The quest for great ‘preservative free’ wines and the Battle of Bosworth Puritan Shiraz 2013
Can you make great ‘conventional’ or ‘commercial’ wines without using preservatives?
It’s a rhetorical question, but one that the Australian wine industry hasn’t really answered.
On one hand, you have natural wines – built around the ethos of sustainable grapegrowing, and use as few additives as possible (I’ve defined the concept a little more here). On the other hand, we have the much demonised ‘conventional winemaking’, which is, quite simply, about making a good wine via whatever means necessary (within reason).
In the middle of the two sits ‘preservative free’* wines which are, by nature, simply wines made without the addition of preservatives (and by preservatives I am largely just talking about sulphur dioxide or SO2).
Of course the amount of preservative used in wine production is bugger-all really. Measuring in parts per million (ppm) of free SO2, we’re looking at a maximum allowable rate of just 160 ppm for EU standards and 250ppm for dry wines in Australia. To put that into context, the upper limit of free SO2 for EU dried apricots is 2000ppm…
You could thus argue that using a little sulphur is so innocuous (and ancient – it’s been used in wine production since roman times) that it barely raises a mention. Further, just to blur the issue, many of the world’s great natural wines are made using (typically small) additions of preservatives even though the issue is as thorny as the definition of natural wine itself (and lets not get started on the topic of natural wines made from grapes that are farmed conventionally).
Still, it brings us back to that question – can we make great ‘conventional’ wines without preservatives?
You’d have to say that many have tried to answer that already, borrowing plenty from the natural handbook in the process, with producers like Temple Bruer and Botobolar making preservative free wines from organic vineyards for more than a decade.
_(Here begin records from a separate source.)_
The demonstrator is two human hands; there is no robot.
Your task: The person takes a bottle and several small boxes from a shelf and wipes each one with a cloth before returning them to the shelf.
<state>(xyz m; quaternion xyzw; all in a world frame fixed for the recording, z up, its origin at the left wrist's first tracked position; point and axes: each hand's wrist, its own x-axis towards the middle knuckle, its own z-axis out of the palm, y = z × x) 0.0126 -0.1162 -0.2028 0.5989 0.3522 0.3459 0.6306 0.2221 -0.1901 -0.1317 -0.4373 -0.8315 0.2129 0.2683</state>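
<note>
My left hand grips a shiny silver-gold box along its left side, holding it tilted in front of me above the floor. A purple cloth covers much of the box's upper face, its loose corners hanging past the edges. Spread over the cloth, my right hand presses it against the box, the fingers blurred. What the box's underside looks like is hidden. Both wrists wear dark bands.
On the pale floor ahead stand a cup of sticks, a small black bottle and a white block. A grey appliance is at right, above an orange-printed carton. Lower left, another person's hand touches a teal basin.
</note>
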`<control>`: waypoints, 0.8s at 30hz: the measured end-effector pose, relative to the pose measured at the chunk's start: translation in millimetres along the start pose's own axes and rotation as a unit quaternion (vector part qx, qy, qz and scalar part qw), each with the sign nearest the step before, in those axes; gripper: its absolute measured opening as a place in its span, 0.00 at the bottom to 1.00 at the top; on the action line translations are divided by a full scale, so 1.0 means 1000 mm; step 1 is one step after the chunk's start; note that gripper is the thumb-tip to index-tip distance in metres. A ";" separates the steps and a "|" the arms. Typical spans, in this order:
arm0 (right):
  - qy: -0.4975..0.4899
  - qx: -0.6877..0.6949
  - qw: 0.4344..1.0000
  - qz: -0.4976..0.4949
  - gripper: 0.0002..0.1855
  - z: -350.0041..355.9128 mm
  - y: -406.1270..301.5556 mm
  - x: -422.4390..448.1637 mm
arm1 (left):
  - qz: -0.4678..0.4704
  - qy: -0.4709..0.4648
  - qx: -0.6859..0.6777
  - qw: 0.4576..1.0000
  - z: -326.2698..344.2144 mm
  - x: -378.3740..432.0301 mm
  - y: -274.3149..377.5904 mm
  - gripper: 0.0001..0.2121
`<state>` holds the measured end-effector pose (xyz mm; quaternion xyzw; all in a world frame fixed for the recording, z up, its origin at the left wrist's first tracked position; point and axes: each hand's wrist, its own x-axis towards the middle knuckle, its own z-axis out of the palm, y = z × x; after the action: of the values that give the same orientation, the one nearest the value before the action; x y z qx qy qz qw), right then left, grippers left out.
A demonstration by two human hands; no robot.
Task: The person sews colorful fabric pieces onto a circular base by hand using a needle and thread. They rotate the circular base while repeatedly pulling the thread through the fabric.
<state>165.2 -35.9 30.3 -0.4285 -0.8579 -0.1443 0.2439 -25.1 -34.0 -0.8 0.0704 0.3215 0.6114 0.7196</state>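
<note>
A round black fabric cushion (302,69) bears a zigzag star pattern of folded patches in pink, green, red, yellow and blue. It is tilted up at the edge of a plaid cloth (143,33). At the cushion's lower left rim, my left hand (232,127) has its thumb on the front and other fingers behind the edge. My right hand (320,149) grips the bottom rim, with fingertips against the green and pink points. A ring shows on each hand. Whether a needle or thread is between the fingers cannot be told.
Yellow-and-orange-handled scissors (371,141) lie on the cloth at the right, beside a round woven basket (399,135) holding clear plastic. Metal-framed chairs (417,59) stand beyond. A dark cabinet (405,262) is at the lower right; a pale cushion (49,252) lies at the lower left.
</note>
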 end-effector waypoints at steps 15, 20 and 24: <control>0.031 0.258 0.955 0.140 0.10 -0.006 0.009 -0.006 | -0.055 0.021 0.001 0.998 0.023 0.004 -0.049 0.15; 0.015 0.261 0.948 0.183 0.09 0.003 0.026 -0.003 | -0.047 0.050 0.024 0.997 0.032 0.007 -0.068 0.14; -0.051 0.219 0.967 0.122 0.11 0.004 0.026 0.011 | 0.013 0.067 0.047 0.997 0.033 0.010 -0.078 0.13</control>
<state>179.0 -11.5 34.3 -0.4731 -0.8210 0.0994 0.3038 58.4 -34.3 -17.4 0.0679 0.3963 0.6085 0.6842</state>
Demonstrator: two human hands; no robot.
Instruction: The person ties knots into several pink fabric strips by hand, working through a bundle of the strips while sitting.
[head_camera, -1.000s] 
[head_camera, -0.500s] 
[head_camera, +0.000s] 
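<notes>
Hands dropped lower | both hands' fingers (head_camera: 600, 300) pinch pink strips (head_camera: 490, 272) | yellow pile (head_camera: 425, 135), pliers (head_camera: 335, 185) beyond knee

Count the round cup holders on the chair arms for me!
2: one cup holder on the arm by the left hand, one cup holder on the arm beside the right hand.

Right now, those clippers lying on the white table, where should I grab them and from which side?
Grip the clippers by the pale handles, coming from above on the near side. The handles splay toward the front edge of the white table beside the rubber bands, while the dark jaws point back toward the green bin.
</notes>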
Further, the most ‘conventional’ makers have had a stab too, with the Hardys ‘No Added Preservatives’ range now multiple vintages old.
Crucially, however, what is missing from all that lot is the ‘great’ bit. That’s not meant to be rude – as we’re talking about clean, varietal, well made wines on the whole – but, as a bracket, so many wines are just a tad simple.
Of course there are exceptions to such a sweeping statement, and I have to single out David Lowe’s wines as examples of the better side of the preservative free genre. Yet still, on the whole, most preservative free wines are just off bronze medal – serviceable, sound if lacking a little excitement, the absolute quality somewhat compromised by intent.
Which brings us rather nicely to this wine:
Battle of Bosworth Puritan Shiraz 2013 (McLaren Vale, SA)
14.5%, Screwcap, $20
Drawn from a trio of certified organic vineyards located in the warmer, southern part of McLaren Vale, this was fermented in tank and bottled soon after it completed malo, the style deliberately ‘joven’ in inspiration.
What makes this Shiraz interesting is just how ‘normal’ it is – it’s just a very young, very juicy Vale Shiraz, with deep blackberry fruit flavours in the inky, tarry fruit-bomb end of the flavour spectrum. Importantly it doesn’t feel overripe either (just fruity), capped off with some light grape tannins for good measure.
I thought there may been some CO2 left in the bottle here, a tool used to help give a little lift (David Lowe swears by a little CO2 in his preservative free wines) yet Louise from Battle of Bosworth assures me not. Still, it feels barrel-sample fresh, which is always admirable in a wine made without relying upon SO2 as an anti-oxidant (though Louise also believes that the Puritan ages better than you think)
The only thing that distracted me about this wine is that nagging question of what might have been – what if it spent some time in oak and was given more time on skins? What if the ‘preservative free’ compromise was dropped in favour of just making this the best joven Shiraz possible?
Regardless, this wine serves a purpose – an example wine that is not natural (though organic and made with minimal interventions) and is closer to ‘conventional’ South Australian Shiraz than much of the genre. It’s a wine to address my question about whether great ‘conventional’ wines can be made without preservatives, delivering the answer in one simple way.
By being genuinely tasty.
Score: 17.5/20, 91/100
Would I buy it? A glass or two for sure
* Actually, the term ‘preservative free’ is a misnomer SO2 is a natural fermentation byproduct. The key difference is that no additional SO2 is added in ‘preservative free’ wines (which are better described as ‘no added preservative’ wines as seen on the Puritan bottle).